By Hannah Eaves and Jonathan Marlow
December 6, 2005 - 1:37 PM PST
With the lineup unveiled, buzz is now building for Sundance 06. It's an excellent time to begin our review of the year, first with a look back at our coverage of Sundance 05, when many first heard the names Miranda July, say, or Ellie Parker. We're already bracing ourselves to offer you first impressions of the films you'll be seeing in the year to come as well.
On January 20, before heading out to Park City Jonathan Marlow took a look ahead to the two festivals that may well be more "in sync" than ever before.
In an article entitled "The Sundance Odds Get Even Longer" that appeared in Sunday's New York Times, National Geographic Feature Films President Adam Leipzig described the crap-shoot of feature filmmaking. By his estimation, only five percent of the films submitted to Sundance actually screen at the festival. The situation is even worse than he suggests. The majority of the films in competition are on the radar of the programming team long before the submission process is completed. When a film comes in relatively cold, like Robinson Devor's exceptional Police Beat*, the publicists scramble.
For the uninitiated, much of the talk surrounding the festival (unjustly) centers on the Dramatic Competition and the subsequent acquisitions that inevitably result. It is, in fact, relatively rare for an otherwise unknown film to be submitted and then selected for the competition. A number of contenders - Mike Mills's Thumbsucker, Steve Buscemi's Lonesome Jim, Scott Coffey's Ellie Parker - are no surprise to industry observers and were long-expected to be included in the fest. Nor are the other projects hailing largely from unknowns. Certainly not when their citing filmmakers Gary Winick, John Singleton or Wes Anderson as producers or with a cast that includes actors Keanu Reeves, Laura Linney, James Woods, Liv Tyler, Naomi Watts or Campbell Scott (the latter two also sharing producer credits). To the casual reader, this wouldn't strike anyone as particularly "independent" and yet the situation reflects the current realities of the motion picture business. It takes a celebrity, more often than not, to get noticed.
Therein, the safest bets at Sundance tend to be the documentaries. Not by any coincidence, the most successful film to come out of the event last year was a doc - Super Size Me. Films like I am Cuba, the Siberian Mammoth and Shake Hands with the Devil, along with new works from Werner Herzog, Frederick Wiseman and Steve James, offer much potential at the 2005 edition. This year also marks the introduction of a World Dramatic Competition, thus presenting an opportunity for films that would otherwise likely go overlooked - Jun Ichikawa's Tony Takitani (based on a Haruki Murakami story), Chul-soo Park's Green Chair and Zeze Gamboa's The Hero, among many others - to finally get their due.
For a real sense of independent filmmaking, look no further than the bastard step-child, Slamdance. New festival director Kathleen McInnis has been venturing to the mountains of Utah every January since 1992. "More than ever," she noted in a recent phone call, "these two festivals are in sync." When asked of the films screening in this edition of the festival, she claims that there's "not a clunker among them." A quick look at the schedule and I'm inclined to agree. Out of nearly 2,800 submissions, the programming team of three dozen selected a number of promising pictures: Amélia, a filmed adaptation of a stage performance by the legendary Canadian dance troupe La La La Human Steps; Abel Raises Cain, a documentary that follows the life of "media prankster" Alan Abel; the work-in-progress Malfunkshun, chronicling the short life of singer Andy Wood and his band Mother Love Bone, the demise of which sadly sparked the foundation of the truly awful Pearl Jam; Mall Cop, an unconventional comedy evidently attempting to follow in the path of Napoleon Dynamite; even This Very Moment, a German film about two missing children and a series of attempts to locate them. The production values, McInnis explains, are of "higher quality across the board." That remains to be seen but would largely follow a trend. Cheaper tools equal better-looking films.

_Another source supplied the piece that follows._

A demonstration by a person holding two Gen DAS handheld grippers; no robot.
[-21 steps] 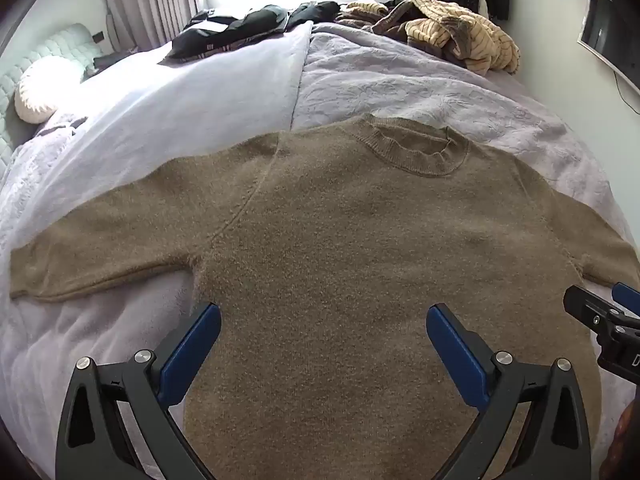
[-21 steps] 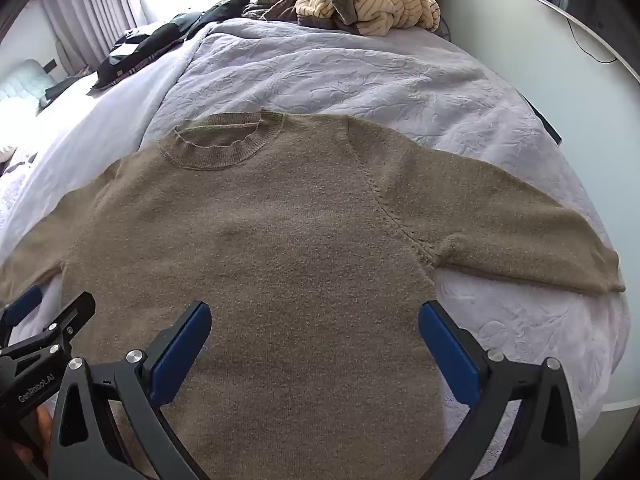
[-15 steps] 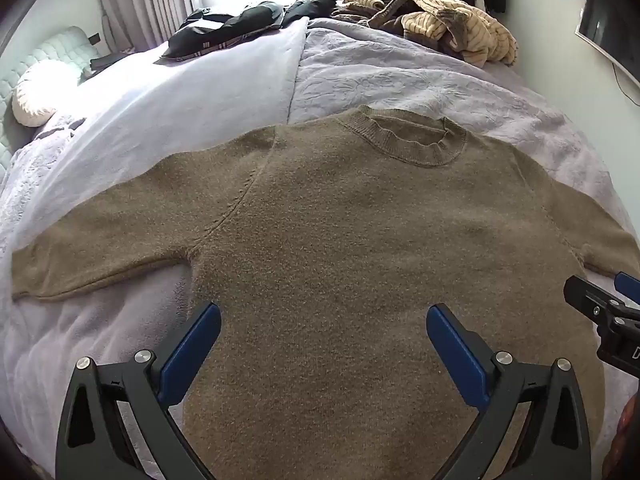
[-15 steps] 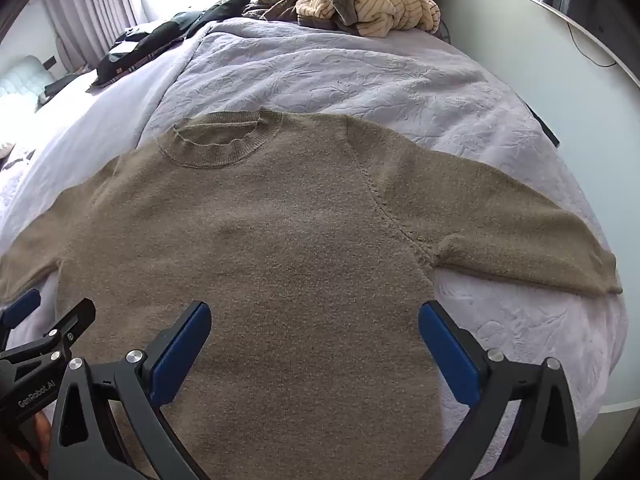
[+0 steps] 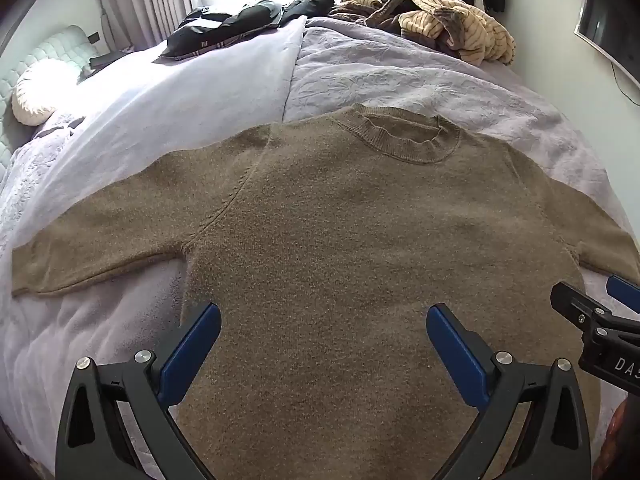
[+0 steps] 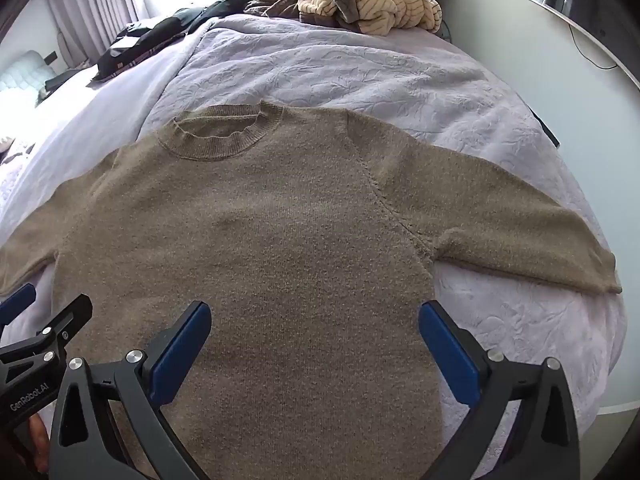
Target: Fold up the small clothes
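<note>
Still unfolded, the brown sweater (image 5: 340, 240) lies flat, front up, on the bed (image 5: 400, 76), collar (image 5: 404, 140) at the far side and both sleeves spread wide. You hold the left tongs (image 5: 323, 338) and right tongs (image 6: 314, 334) gaping and empty above its near hem. No fold shows yet; sleeves and body all appear left to do.

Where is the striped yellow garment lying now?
In both views the striped yellow garment lies heaped at the bed's far right corner, beyond the brown sweater, beside dark clothes.
</note>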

Dan Mirvish, one of the original co-founders of the event, expresses a great deal of confidence in McInnis. "As we move into our second decade, we're really excited to have such a committed filmmaker and festival vet as Kathleen at the helm." Unlike many regional festivals, Slamdance is in a constant state of evolution. Mirvish, in particular, is "excited about our gaming competition this year which puts Slamdance on the cutting edge of the convergence between film and video games." A diversion, perhaps, but there will be any number of them to pursue in Utah over the next ten days.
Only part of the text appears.